=== STORED DATA ===

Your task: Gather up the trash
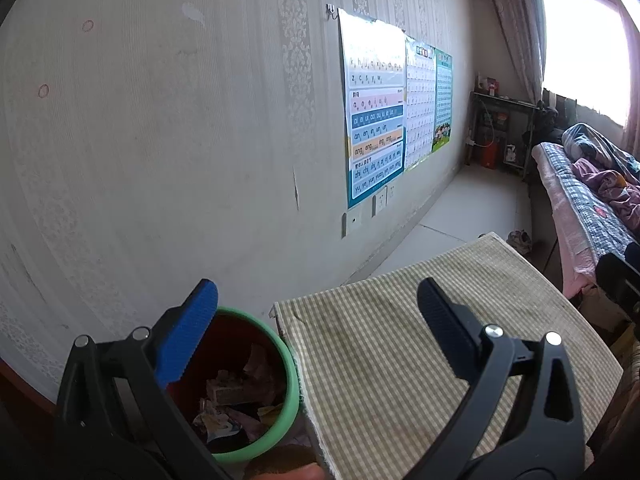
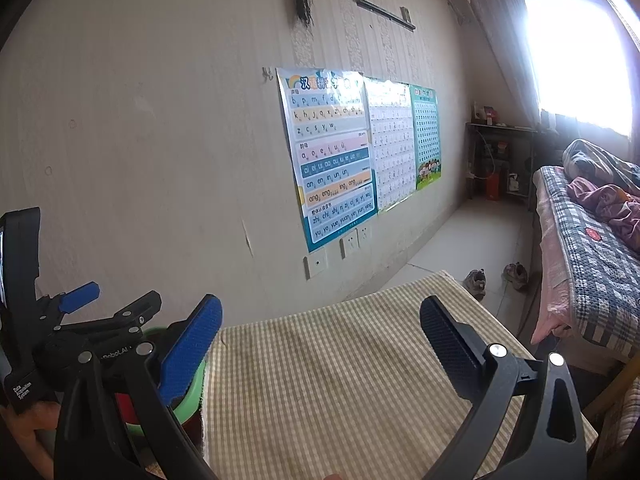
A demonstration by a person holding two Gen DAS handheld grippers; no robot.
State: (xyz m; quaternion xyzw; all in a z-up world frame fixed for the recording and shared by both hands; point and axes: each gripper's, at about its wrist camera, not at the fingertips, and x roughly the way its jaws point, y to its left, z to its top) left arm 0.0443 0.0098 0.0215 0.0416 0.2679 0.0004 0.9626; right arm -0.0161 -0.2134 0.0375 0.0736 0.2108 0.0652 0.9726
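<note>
A red bin with a green rim [image 1: 289, 380] stands on the floor left of the table, with crumpled paper and wrappers [image 1: 236, 396] inside. My left gripper [image 1: 316, 300] is open and empty, its blue finger [image 1: 188, 340] over the bin and its black finger [image 1: 444, 324] over the table. My right gripper [image 2: 320, 312] is open and empty above the table. The left gripper [image 2: 104, 308] shows at the left of the right wrist view, above the bin's rim [image 2: 192, 396]. The checked tablecloth [image 2: 340, 380] shows no trash on it.
A wall with three learning posters [image 1: 376, 120] runs along the left. A bed with quilts [image 1: 592, 200] is at the right. Shoes [image 2: 476, 280] lie on the tiled floor beyond the table. A shelf with a red canister [image 1: 490, 152] stands by the bright window.
</note>
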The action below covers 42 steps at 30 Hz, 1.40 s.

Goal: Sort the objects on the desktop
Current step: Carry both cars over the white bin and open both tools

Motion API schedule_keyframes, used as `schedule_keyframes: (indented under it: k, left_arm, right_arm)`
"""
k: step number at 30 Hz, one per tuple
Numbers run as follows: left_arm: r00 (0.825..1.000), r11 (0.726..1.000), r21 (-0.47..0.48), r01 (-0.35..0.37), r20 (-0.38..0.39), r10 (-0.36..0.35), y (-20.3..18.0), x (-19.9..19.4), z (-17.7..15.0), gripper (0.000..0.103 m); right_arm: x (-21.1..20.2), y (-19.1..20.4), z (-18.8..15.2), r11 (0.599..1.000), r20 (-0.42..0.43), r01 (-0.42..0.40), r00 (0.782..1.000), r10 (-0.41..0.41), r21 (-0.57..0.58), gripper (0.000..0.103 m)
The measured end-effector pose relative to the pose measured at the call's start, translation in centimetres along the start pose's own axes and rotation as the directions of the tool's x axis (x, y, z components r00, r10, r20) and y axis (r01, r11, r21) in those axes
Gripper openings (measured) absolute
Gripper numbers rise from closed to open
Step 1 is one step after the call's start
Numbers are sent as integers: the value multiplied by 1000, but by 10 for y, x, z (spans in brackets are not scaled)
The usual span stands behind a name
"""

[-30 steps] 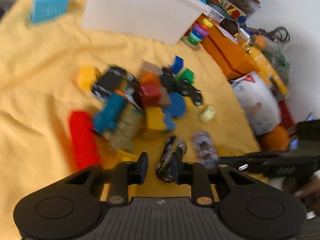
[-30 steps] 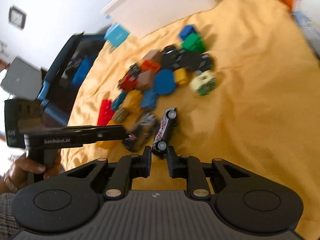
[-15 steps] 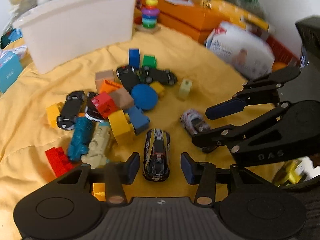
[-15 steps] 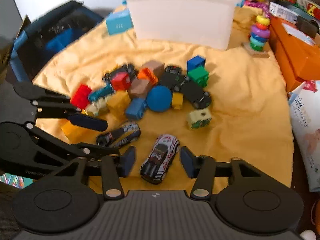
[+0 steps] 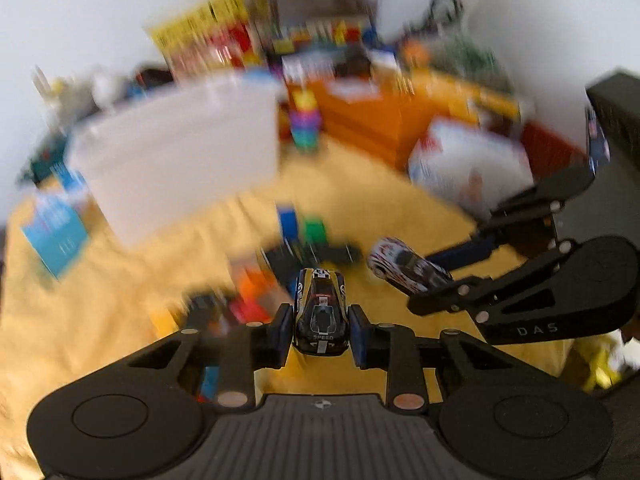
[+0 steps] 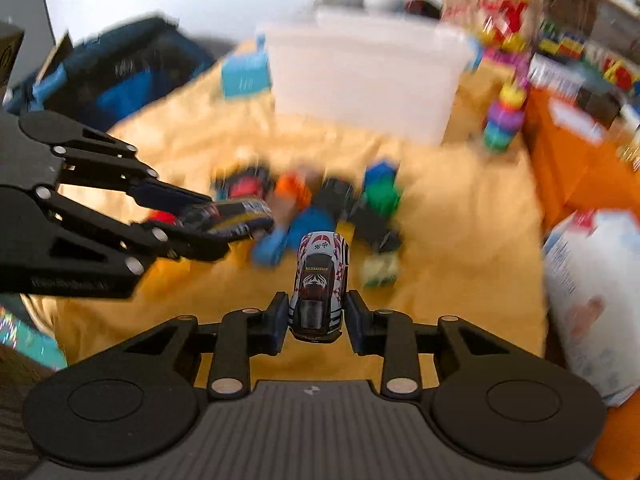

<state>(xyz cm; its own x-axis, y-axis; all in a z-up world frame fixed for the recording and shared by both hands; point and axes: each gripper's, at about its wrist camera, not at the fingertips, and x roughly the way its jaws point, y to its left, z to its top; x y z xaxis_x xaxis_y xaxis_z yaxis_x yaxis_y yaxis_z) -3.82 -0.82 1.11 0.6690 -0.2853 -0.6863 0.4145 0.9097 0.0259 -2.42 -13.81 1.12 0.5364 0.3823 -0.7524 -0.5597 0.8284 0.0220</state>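
Both wrist cameras look steeply down, close, sharing the yellow cloth [image 5: 100,300] and toy pile [image 6: 320,200].

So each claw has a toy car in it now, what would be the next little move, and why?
Probably carry both toward the white bin. The left gripper is closing on the black car and the right gripper on the white and red car, both clear of the yellow cloth, with the bin behind the toy pile.

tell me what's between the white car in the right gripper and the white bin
In the right wrist view, the blurred toy pile on yellow cloth lies between the white car and white bin.
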Motion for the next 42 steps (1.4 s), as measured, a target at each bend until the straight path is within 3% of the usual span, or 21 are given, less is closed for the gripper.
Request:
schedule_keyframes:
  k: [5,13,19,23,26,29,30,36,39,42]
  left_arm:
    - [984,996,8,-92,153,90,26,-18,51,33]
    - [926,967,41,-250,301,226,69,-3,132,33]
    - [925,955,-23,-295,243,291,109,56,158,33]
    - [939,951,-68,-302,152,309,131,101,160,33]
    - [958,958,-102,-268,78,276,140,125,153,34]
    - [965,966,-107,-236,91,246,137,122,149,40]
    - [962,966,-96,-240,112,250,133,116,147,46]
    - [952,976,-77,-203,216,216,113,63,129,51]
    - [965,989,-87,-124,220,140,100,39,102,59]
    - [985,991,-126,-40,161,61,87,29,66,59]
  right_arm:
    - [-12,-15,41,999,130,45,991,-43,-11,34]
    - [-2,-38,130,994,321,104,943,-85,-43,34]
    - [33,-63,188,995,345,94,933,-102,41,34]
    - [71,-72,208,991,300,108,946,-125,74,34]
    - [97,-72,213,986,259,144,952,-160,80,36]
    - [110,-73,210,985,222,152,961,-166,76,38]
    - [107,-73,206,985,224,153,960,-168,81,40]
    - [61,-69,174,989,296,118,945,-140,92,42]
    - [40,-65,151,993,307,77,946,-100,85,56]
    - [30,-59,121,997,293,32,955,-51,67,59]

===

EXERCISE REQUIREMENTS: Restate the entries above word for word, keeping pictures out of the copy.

WRITTEN ANSWER:
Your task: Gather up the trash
A demonstration by a person holding two Gen DAS handheld grippers; no robot.
State: (xyz m; quaternion xyzw; all in a z-up world frame fixed for the recording and shared by both hands; point and axes: each gripper's, at about its wrist camera, not at the fingertips, and x roughly the way its jaws point, y to its left, z to its top) left arm 0.0443 0.0098 0.0215 0.0416 0.2679 0.0004 0.9626; right arm -0.0161 -0.2134 0.0375 0.0736 0.2108 0.0652 0.9726
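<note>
A red bin with a green rim [image 1: 289, 380] stands on the floor left of the table, with crumpled paper and wrappers [image 1: 236, 396] inside. My left gripper [image 1: 316, 300] is open and empty, its blue finger [image 1: 188, 340] over the bin and its black finger [image 1: 444, 324] over the table. My right gripper [image 2: 320, 312] is open and empty above the table. The left gripper [image 2: 104, 308] shows at the left of the right wrist view, above the bin's rim [image 2: 192, 396]. The checked tablecloth [image 2: 340, 380] shows no trash on it.
A wall with three learning posters [image 1: 376, 120] runs along the left. A bed with quilts [image 1: 592, 200] is at the right. Shoes [image 2: 476, 280] lie on the tiled floor beyond the table. A shelf with a red canister [image 1: 490, 152] stands by the bright window.
</note>
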The action below covers 42 steps at 30 Hz, 1.40 s.

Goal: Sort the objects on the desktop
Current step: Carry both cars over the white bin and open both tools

Motion API schedule_keyframes, used as `schedule_keyframes: (indented under it: k, left_arm, right_arm)`
"""
k: step number at 30 Hz, one per tuple
Numbers run as follows: left_arm: r00 (0.825..1.000), r11 (0.726..1.000), r21 (-0.47..0.48), r01 (-0.35..0.37), r20 (-0.38..0.39), r10 (-0.36..0.35), y (-20.3..18.0), x (-19.9..19.4), z (-17.7..15.0), gripper (0.000..0.103 m); right_arm: x (-21.1..20.2), y (-19.1..20.4), z (-18.8..15.2), r11 (0.599..1.000), r20 (-0.42..0.43), r01 (-0.42..0.40), r00 (0.782..1.000), r10 (-0.41..0.41), r21 (-0.57..0.58), gripper (0.000..0.103 m)
The measured end-effector pose relative to the pose measured at the call's start, translation in centimetres along the start pose's own axes and rotation as the directions of the tool's x axis (x, y, z components r00, r10, r20) and y axis (r01, r11, r21) in those axes
Gripper openings (measured) absolute
Gripper numbers rise from closed to open
Step 1 is one step after the call's start
Numbers are sent as integers: the value multiplied by 1000, but by 10 for y, x, z (spans in brackets are not scaled)
The usual span stands behind a name
"""

[-30 steps] 
[-30 steps] 
[-15 steps] 
[-15 steps] 
[+0 steps] 
[+0 steps] 

<state>(xyz cm; its own x-axis, y-axis; all in a z-up world frame fixed for the recording and shared by both hands; point and axes: each gripper's, at about its wrist camera, not at the fingertips, and x roughly the way its jaws point, y to its left, z to its top; x y z xaxis_x xaxis_y xaxis_z yaxis_x yaxis_y yaxis_z) -3.82 -0.82 1.11 0.6690 -0.2853 -0.6863 0.4145 0.9097 0.0259 -2.42 -13.81 1.12 0.5364 0.3823 -0.7524 -0.5597 0.8284 0.0220</state>
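Both wrist cameras look steeply down, close, sharing the yellow cloth [image 5: 100,300] and toy pile [image 6: 320,200].

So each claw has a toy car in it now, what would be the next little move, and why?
Probably carry both toward the white bin. The left gripper is closing on the black car and the right gripper on the white and red car, both clear of the yellow cloth, with the bin behind the toy pile.

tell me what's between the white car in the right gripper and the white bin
In the right wrist view, the blurred toy pile on yellow cloth lies between the white car and white bin.
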Motion for the next 42 steps (1.4 s), as measured, a target at each bend until the straight path is within 3% of the usual span, or 21 are given, less is closed for the gripper.
Request:
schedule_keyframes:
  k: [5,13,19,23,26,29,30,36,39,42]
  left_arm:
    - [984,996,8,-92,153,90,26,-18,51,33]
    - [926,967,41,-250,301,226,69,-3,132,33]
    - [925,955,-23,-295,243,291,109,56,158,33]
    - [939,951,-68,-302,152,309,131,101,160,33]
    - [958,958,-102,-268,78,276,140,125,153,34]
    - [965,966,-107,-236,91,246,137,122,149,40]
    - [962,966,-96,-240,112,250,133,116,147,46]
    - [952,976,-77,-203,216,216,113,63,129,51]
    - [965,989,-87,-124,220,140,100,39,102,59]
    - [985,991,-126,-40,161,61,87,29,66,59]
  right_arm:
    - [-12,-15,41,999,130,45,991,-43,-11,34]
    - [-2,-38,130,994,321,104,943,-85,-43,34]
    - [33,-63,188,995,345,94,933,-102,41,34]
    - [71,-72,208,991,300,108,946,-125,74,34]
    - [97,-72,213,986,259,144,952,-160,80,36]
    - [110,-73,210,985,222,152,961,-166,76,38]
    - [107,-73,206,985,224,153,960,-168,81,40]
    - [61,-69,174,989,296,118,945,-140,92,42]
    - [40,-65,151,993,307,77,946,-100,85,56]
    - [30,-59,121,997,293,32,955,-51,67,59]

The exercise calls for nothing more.